- _RECORDED INFORMATION_
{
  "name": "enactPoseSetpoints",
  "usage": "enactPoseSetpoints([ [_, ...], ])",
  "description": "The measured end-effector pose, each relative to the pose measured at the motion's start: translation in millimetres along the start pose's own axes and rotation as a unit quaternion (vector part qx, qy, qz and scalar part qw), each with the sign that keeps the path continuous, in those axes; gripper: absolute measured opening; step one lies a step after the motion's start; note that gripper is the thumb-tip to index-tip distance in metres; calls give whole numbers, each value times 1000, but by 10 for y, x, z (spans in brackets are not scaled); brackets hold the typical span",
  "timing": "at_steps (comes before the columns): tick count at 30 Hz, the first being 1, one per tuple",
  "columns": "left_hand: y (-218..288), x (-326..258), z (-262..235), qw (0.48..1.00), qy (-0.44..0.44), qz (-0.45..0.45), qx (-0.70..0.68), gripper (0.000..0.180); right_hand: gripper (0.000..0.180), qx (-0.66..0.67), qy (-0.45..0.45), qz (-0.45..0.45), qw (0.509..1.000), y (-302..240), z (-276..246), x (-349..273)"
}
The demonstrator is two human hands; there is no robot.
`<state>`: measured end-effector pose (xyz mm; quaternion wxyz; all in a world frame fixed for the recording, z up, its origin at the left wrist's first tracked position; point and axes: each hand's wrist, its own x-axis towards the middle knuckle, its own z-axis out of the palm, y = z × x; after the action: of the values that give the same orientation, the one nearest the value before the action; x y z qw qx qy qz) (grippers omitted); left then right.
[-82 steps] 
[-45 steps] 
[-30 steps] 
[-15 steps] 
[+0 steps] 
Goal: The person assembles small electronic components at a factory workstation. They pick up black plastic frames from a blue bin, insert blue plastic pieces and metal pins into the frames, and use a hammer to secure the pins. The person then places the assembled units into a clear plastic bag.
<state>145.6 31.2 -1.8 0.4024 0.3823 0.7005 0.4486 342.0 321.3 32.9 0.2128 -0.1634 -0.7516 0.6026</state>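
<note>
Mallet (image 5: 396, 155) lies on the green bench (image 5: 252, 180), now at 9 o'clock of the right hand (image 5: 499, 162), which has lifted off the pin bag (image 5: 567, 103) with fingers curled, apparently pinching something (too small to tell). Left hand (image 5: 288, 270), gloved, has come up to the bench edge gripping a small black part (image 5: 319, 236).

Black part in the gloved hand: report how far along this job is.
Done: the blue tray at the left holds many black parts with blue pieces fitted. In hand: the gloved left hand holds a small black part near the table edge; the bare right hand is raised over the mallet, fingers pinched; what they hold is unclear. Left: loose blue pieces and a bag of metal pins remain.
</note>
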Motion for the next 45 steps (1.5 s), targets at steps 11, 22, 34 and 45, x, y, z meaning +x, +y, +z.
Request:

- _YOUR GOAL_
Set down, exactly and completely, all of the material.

- _THE ANSWER_
{
  "name": "enactPoseSetpoints",
  "usage": "enactPoseSetpoints([ [_, ...], ])",
  "description": "The measured end-effector pose, each relative to the pose measured at the motion's start: translation in millimetres along the start pose's own axes and rotation as a unit quaternion (vector part qx, qy, qz and scalar part qw), each with the sign that keeps the path continuous, in those axes; gripper: absolute measured opening; step one lies a step after the motion's start; note that gripper is the thumb-tip to index-tip distance in metres; calls give whole numbers, each value times 1000, but by 10 for y, x, z (spans in brackets are not scaled); brackets hold the typical span",
  "timing": "at_steps (comes before the columns): tick count at 30 Hz, the first being 1, one per tuple",
  "columns": "left_hand: y (-218..288), x (-326..258), z (-262..235), qw (0.48..1.00), qy (-0.44..0.44), qz (-0.45..0.45), qx (-0.70..0.68), gripper (0.000..0.180); right_hand: gripper (0.000..0.180), qx (-0.66..0.67), qy (-0.45..0.45), qz (-0.45..0.45), qw (0.509..1.000), y (-302..240), z (-276..246), x (-349..273)"
}
The demonstrator is two human hands; there is no robot.
`<state>`: measured end-effector pose (xyz mm; quaternion wxyz; all in a world frame fixed for the recording, z up, its origin at the left wrist's first tracked position; point and axes: each hand's wrist, its own x-axis towards the middle knuckle, its own z-axis out of the palm, y = z × x; after the action: of the values that give the same orientation, the one nearest the value before the action; x y z qw qx qy qz) (grippers omitted); left then right.
[-82 steps] 
[-45 steps] 
[-30 steps] 
[-15 steps] 
[+0 steps] 
Goal: The person assembles small electronic components at a factory workstation. They pick up black plastic frames from a blue bin, insert blue plastic pieces and metal pins into the frames, and use a hammer to secure the pins. The person then places the assembled units into a clear plastic bag.
<state>145.6 31.2 -1.8 0.4024 0.3823 0.7005 0.4486 342.0 321.3 32.9 0.2128 -0.1634 -0.7516 0.6026</state>
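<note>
Mallet (image 5: 396, 155) lies on the green bench (image 5: 252, 180), now at 9 o'clock of the right hand (image 5: 499, 162), which has lifted off the pin bag (image 5: 567, 103) with fingers curled, apparently pinching something (too small to tell). Left hand (image 5: 288, 270), gloved, has come up to the bench edge gripping a small black part (image 5: 319, 236).

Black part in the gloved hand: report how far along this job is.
Done: the blue tray at the left holds many black parts with blue pieces fitted. In hand: the gloved left hand holds a small black part near the table edge; the bare right hand is raised over the mallet, fingers pinched; what they hold is unclear. Left: loose blue pieces and a bag of metal pins remain.
</note>
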Motion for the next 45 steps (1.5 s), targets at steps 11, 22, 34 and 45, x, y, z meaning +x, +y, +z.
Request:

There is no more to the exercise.